Task instructions>
Copy exactly the last part of the listing below, beginning at the line that contains "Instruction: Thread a" and including the final line.

Collected data>
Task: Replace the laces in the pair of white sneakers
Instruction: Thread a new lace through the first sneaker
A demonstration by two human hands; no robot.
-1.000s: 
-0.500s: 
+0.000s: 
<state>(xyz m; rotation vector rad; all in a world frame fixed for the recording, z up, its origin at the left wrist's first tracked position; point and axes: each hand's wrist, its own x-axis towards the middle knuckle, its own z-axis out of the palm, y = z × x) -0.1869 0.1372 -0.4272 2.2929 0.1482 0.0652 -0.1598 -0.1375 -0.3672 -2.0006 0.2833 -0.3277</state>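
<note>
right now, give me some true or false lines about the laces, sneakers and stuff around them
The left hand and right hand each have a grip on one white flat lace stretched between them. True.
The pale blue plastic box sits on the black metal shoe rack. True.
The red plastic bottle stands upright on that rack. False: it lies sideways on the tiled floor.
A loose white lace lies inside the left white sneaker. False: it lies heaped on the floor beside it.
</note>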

Finished exercise>
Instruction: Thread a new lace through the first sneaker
A demonstration by two human hands; no robot.
-1.000s: 
-0.500s: 
+0.000s: 
<state>(xyz m; rotation vector rad; all in a world frame fixed for the recording, z up, its origin at the left wrist's first tracked position; point and axes: each hand's wrist, its own x-axis towards the middle knuckle, its own z-axis out of the palm, y = z × x) -0.1869 0.1372 -0.4272 2.2929 0.1482 0.0652 -0.1598 -0.1375 -0.3672 -2.0006 0.2833 -0.3277</state>
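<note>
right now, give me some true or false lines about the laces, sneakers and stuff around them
The left hand and right hand each have a grip on one white flat lace stretched between them. True.
The pale blue plastic box sits on the black metal shoe rack. True.
The red plastic bottle stands upright on that rack. False: it lies sideways on the tiled floor.
A loose white lace lies inside the left white sneaker. False: it lies heaped on the floor beside it.
</note>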

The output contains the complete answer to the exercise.